PDF-Grammar
===========

Although PDF documents do not lend themselves to an overall BNF style grammar
description; there are areas where these can be put to use, including:

- The overall file structure (headers, objects, cross-reference tables and footers).
- The operands that make up content streams. These are used to markup text, forms,
images and graphical elements.

PDF::Grammar is an experimental set of Perl 6 grammars for parsing and validation of real-world PDF examples. There are
four grammars:

`PDF::Grammar::Content` - describes the text and graphics operators that are used to produce page layout.

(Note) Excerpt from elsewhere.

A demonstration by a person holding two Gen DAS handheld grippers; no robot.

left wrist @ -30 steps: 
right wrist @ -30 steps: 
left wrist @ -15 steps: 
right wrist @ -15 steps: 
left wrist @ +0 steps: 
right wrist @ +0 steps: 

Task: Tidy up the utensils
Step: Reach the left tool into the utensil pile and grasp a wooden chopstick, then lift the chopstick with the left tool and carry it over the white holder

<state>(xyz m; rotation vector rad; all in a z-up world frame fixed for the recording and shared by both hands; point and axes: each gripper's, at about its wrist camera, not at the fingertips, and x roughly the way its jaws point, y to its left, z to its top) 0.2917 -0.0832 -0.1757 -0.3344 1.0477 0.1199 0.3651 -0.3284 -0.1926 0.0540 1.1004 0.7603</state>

`PDF::Grammar::FDF` - this describes the file structure of FDF (Form Data)
exchange files.

`PDF::Grammar::PDF` - this  describes the file structure of PDF documents,
including headers, trailers, top-level objects and the cross-reference table.

`PDF::Grammar::Function` - a tokeniser for Postscript Calculator (type 4) functions. 

PDF-Grammar has so far been tested against a number of sample of PDF documents and may still be subject to change.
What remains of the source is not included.